» **Exercise data**:
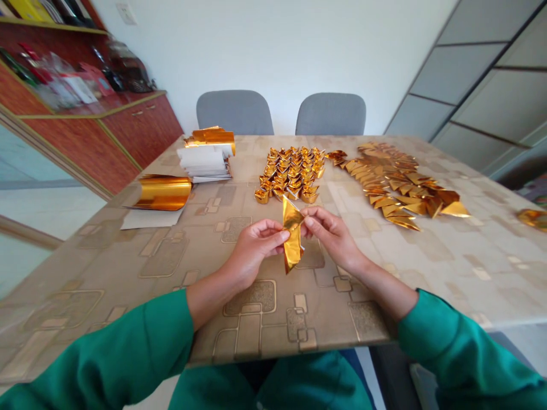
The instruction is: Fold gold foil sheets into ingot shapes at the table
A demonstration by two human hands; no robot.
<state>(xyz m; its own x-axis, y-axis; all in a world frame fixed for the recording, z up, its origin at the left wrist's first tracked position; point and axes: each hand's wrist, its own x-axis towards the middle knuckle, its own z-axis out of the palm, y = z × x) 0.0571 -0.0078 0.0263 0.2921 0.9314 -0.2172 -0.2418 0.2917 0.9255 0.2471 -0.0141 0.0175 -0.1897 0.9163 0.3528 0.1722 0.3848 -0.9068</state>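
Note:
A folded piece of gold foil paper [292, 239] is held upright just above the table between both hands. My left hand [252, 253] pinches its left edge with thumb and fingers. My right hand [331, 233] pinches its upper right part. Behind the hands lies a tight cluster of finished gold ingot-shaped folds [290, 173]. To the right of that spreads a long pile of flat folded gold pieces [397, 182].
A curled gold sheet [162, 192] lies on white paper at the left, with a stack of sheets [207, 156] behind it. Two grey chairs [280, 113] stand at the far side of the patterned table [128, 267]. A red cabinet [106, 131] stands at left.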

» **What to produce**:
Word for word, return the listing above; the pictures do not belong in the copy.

» **Exercise result**:
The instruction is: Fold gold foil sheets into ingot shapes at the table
A demonstration by two human hands; no robot.
<state>(xyz m; its own x-axis, y-axis; all in a world frame fixed for the recording, z up, its origin at the left wrist's first tracked position; point and axes: each hand's wrist, its own x-axis towards the middle knuckle, its own z-axis out of the palm, y = z × x) 0.0571 -0.0078 0.0263 0.2921 0.9314 -0.2172 -0.2418 0.2917 0.9255 0.2471 -0.0141 0.0175 -0.1897 0.9163 0.3528 0.1722 0.3848 -0.9068</state>
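Note:
A folded piece of gold foil paper [292, 239] is held upright just above the table between both hands. My left hand [252, 253] pinches its left edge with thumb and fingers. My right hand [331, 233] pinches its upper right part. Behind the hands lies a tight cluster of finished gold ingot-shaped folds [290, 173]. To the right of that spreads a long pile of flat folded gold pieces [397, 182].
A curled gold sheet [162, 192] lies on white paper at the left, with a stack of sheets [207, 156] behind it. Two grey chairs [280, 113] stand at the far side of the patterned table [128, 267]. A red cabinet [106, 131] stands at left.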

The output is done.